眞子様の婚約がツイッターを騒がせる中、お相手の小室さんが司法浪人中であるというツイートを見かけた。




一次情報に当たっていないので情報の真偽についてはなんとも言えないが、

「司法浪人中の彼を支える女」

という話に心を打たれた。
浪人時代を思い出したからだ。


───18歳、春。
掲示板に僕の受験番号は無く、目の前には絶望しかなかった。

浪人生活が始まった。

高校2年の冬から付き合っていた彼女は現役で大学に合格し、華の大学生活を楽しんでいた。
やれサークルの勧誘がすごいだの、やれオシャレなカフェを見つけただの、同じ4月なのに、彼女だけ別の世界に行ってしまったように感じた。

僕は自らを鼓舞する意味を込めて

流浪人(るろうにん) 剣心

と名乗り、剣ではなくペンを握り、時に自分のナニを握ったりもしながら、日々受験勉強に励んでいた。


浪人。


あの時ほど、自分が何者でもなかった時期はない。

高校生でもない。
大学生でもない。
社会人でもない。

浪人である。

「組織に所属していない」

ということが、これほどまで自尊心を揺らがせるものだとは思わなかった。
浪人という立場で大きな顔をするにはあの頃の僕は若すぎたし、何者でもない僕を支えるには、彼女は肩書きを重視しすぎていた。

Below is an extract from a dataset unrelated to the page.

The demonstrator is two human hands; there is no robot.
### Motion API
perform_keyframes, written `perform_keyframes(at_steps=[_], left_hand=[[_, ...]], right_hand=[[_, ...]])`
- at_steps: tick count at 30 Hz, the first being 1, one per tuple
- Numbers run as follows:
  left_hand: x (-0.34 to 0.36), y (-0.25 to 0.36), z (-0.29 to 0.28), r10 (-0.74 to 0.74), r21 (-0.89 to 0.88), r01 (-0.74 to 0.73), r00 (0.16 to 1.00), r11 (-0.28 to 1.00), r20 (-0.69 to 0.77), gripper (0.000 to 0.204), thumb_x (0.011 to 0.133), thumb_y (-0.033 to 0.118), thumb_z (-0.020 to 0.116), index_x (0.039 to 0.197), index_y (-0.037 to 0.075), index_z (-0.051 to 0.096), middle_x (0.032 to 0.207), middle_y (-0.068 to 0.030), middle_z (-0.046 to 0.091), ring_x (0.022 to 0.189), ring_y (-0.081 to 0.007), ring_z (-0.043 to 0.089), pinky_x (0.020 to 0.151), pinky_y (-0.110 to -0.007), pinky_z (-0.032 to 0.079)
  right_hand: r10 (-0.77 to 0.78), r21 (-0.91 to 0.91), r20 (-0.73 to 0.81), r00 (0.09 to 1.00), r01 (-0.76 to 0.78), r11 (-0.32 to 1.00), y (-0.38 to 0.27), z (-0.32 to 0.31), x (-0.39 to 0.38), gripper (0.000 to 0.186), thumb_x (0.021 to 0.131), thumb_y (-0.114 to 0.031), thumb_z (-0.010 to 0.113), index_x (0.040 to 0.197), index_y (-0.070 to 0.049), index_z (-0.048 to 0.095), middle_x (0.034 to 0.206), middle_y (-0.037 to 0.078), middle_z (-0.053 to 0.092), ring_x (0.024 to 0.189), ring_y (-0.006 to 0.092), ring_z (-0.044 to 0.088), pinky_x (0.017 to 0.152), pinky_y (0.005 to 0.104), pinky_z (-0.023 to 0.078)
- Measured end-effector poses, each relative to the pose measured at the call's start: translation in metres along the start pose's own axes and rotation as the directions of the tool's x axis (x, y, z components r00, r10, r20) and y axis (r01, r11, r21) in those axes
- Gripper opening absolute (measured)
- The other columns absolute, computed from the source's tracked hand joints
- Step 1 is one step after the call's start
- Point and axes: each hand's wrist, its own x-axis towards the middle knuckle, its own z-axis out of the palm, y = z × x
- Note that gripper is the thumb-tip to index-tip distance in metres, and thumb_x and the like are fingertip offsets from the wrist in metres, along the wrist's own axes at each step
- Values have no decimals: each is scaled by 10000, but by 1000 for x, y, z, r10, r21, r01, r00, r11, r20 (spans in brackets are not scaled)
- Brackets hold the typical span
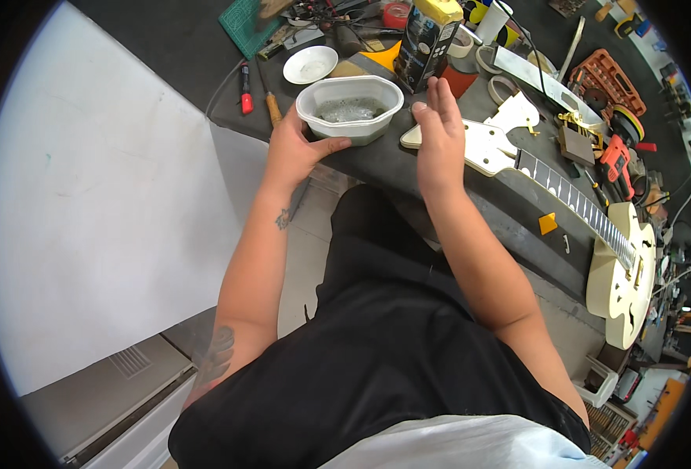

バファリンの半分は優しさでできているが、男の魅力の半分は自信でできている。
浪人時代の僕は、欠片も自信がなかった。

模試の成績に一喜一憂し、周りの目線が気になる。

DUO3.0を開きながら電車に乗る自分の姿は、ほんの一年前、バスケットシューズを背負いながら通学した自分とはまるで別人のような気がした。


浪人して2ヶ月後。6月。
彼女に新しい彼氏ができた。


「サークルの先輩と付き合うことにした」


という言葉を聞いたとき、灰色だった浪人の世界が真っ暗になった気がした。

それから数日は勉強に集中することができず、股間の逆刃刀を握り続けた。

「それでよかったんだよ」

浪人仲間が励ましてくれた。
その頃から既に髪が薄かった彼のハゲましは心強かった。

「やるしかないよ。俺たちには勉強しかないんだ」

彼は言った。
僕は気力を取り戻し、再び机に向かい始めた。

「いつか見返してやろう」

そんなことを思いながら、DUO3.0を眺めた。

"Jennifer left me for another guy."
「ジェニファーが俺をふって他の男のところにいったよ」

"Oh, you must be upset."
「えっ、それは辛いわね」

"Not really. I'm used to it."
「そうでもないよ。慣れてるよ」


DUOの例文が身に沁みた。

"Even though she is seeing someone else, I won't give her up."
「実際、彼女は誰かと付き合っているけれども、僕は彼女をあきらめない」

DUOを読んで、闘志を燃やした。


浪人生を支えてくれる彼女は神である。
辛い時期を共にしてくれた人は人生の宝だ。

これからだって。
将来もしかしたら、仕事をクビになることがあるかもしれない。
将来もしかしたら、交通事故にあってしまうかもしれない。

今持っているものが突然なくなって、何者でもない自分になったとき、それでもそばにいてくれるような人。
そういう人と一緒にいれたら幸せだと思う。